Notre avis : Damien Manivel est d’abord chorégraphe. Le réalisateur se saisit de l’opportunité tragique de la perte par Isadora Ducan de ses deux enfants, de réécrire à travers la danse, le drame de la maternité avortée. Trois temps structurent son film. La première partie met à l’honneur Agathe Bonitzer, qui introduit le long-métrage à partir de la lecture du texte autobiographique de Ducan ; la seconde partie retrace la préparation d’un spectacle entre une jeune danseuse handicapée, Manon Carpentier, et sa chorégraphe, Marika Rizzi ; la troisième partie accompagne enfin une vieille dame venue assister au spectacle, dont on découvre très vite qu’elle-même a perdu son fils. Les trois parties semblent totalement disjointes. D’ailleurs, il n’y a pas d’interactions entre les personnages. Et pourtant, à l’issue du générique final, il se dégage une sorte de cohérence absolument bluffante.
- Copyright Shellac Distribution
En fait, Les enfants d’Isadora demeure la reconstitution dansée du drame inconsolable de la perte d’enfant. Le cinéaste met en danse ou en musique trois impossibilités : celle de la jeune comédienne, Agathe Bonitzer, qui doit lutter contre les résistances de son corps et les partitions écrites par Isadora Ducan elles-mêmes, pour que le livre qu’elle récite devienne une œuvre dansante ; il y a ensuite la chorégraphe italienne, dont les enfants sont partis faire leurs études à l’étranger, qui doit dépasser le handicap mental de sa jeune interprète, pour donner vie au récit de la séparation ; et il y a cette vieille dame, très dépendante, qui traverse la ville avec son corps désarticulé et lourd, pour assister au spectacle de danse qui est en quelque sorte le spectacle de sa propre existence. Damien Manivel accompagne avec beaucoup de pudeur le corps de la dame qui, malgré le poids et la maladie, se dénoue et s’approprie les pas de la grande chorégraphe, Isadora Ducan.

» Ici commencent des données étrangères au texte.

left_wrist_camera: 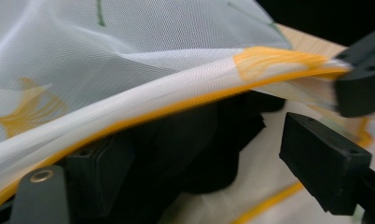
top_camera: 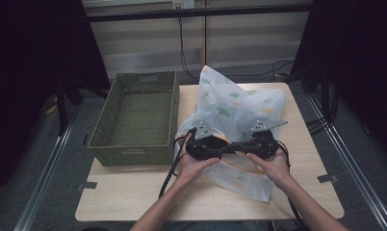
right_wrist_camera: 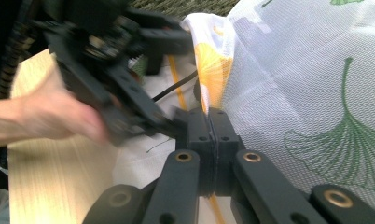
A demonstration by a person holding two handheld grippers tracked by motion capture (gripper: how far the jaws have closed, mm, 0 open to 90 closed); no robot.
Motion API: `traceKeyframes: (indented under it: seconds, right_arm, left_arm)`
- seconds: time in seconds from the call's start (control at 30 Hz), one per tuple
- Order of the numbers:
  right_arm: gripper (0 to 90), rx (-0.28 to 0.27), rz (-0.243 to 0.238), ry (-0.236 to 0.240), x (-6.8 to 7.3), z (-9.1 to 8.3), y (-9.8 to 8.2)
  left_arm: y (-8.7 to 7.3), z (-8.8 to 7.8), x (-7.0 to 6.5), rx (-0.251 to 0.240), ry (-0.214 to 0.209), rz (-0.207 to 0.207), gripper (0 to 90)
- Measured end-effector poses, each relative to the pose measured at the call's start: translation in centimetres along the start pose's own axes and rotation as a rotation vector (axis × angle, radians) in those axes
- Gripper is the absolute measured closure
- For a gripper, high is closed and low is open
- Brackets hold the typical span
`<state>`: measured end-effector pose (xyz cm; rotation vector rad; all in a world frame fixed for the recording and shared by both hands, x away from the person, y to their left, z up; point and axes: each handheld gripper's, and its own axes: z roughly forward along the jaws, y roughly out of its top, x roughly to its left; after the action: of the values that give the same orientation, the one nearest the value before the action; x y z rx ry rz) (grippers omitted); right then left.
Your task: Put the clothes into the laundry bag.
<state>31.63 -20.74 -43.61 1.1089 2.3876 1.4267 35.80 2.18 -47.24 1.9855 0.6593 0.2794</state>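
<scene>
A white mesh bag (top_camera: 235, 108) with green and orange leaf prints lies crumpled on the table's right half. Its orange-trimmed hem (left_wrist_camera: 185, 88) runs across the left gripper view. My left gripper (left_wrist_camera: 204, 149) is open, its jaws standing wide on either side below that hem without pressing it. My right gripper (right_wrist_camera: 209, 123) is shut on the hem's orange-printed edge, with the mesh (right_wrist_camera: 307, 84) bulging to its right. From above, the left gripper (top_camera: 224, 147) and right gripper (top_camera: 240, 146) point at each other, nearly tip to tip, over the bag's near part.
A green woven basket (top_camera: 138, 118) with nothing in it stands at the table's left rear, close beside the bag. Bare light wood (top_camera: 134, 192) lies in front of the basket. Cables trail from both grippers toward the near edge. Dark curtains flank the table.
</scene>
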Motion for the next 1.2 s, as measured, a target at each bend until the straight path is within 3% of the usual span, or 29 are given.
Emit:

- Copyright Shellac Distribution
Le film est un hymne à une maternité brutalisée, à laquelle la danse permet de retrouver un équilibre et un sens. Si la douleur de l’accident tragique que Ducan a affronté dans sa vie demeure dans chacun des gestes qu’accomplissent les danseurs, il se dégage depuis le vide qui sépare les bras de la danseuse et le corps de l’enfant disparu, une grâce presque sacrée. Le réalisateur fait la démonstration, très pédagogique, du pouvoir transcendant de la création chorégraphique, capable de raconter une histoire qui parle à chacun des spectateurs. Finalement, le réalisateur démystifie un art qu’on attribue très souvent à un public instruit. De plus, le cinéaste donne la voix à des comédiens handicapés ou fragilisés par l’âge, qui permettent définitivement de comprendre que chacun d’entre nous est capable d’appréhender l’art de la danse, à contre-courant total de l’élitisme des conservatoires ou des grands ballets français. En quelque sorte, Damien Manivel donne raison à la vision presque populaire de l’art de la danse tel qu’Isadora Ducan le prônait, réconciliant définitivement l’émotion qui se dégage de nos vies intimes et la beauté du geste sur une scène de théâtre.